Below are records; count how many of their lines contain the string "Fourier", and give only that number.

■ DATA IN THIS EXERCISE ■
Start of Block

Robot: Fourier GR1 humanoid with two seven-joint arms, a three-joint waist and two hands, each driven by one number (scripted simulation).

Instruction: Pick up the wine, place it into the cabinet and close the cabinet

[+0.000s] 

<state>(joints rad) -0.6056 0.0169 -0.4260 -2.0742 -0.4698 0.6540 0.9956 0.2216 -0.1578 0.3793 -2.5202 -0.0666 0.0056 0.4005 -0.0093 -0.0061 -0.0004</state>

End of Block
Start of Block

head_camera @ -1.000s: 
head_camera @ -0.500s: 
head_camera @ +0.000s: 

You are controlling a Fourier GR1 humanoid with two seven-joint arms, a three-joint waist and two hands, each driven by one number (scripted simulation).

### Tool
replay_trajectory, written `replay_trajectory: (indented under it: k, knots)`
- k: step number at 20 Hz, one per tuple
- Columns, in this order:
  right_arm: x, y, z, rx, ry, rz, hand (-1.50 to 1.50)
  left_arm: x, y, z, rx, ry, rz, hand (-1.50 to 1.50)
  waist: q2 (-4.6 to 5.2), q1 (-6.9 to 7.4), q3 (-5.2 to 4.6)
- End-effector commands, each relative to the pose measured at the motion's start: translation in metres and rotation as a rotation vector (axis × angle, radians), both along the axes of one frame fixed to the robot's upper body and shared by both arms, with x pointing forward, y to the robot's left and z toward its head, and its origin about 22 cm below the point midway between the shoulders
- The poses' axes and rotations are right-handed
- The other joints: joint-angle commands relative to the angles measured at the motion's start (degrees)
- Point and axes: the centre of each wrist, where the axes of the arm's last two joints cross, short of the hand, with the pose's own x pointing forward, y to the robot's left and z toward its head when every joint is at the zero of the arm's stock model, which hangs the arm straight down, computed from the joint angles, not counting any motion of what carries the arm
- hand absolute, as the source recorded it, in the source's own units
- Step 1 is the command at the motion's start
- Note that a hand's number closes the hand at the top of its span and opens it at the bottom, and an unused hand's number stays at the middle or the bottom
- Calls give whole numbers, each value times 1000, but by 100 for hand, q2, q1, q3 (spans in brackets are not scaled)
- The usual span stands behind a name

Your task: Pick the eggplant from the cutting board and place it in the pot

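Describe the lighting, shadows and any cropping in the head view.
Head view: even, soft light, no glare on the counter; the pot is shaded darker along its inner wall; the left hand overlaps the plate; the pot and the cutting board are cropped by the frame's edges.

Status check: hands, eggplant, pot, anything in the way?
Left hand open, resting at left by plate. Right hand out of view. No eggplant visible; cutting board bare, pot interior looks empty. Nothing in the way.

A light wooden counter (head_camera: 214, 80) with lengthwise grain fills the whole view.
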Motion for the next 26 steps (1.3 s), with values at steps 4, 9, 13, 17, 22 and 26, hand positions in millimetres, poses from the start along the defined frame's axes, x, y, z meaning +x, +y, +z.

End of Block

■ RESPONSE TO THIS EXERCISE ■
2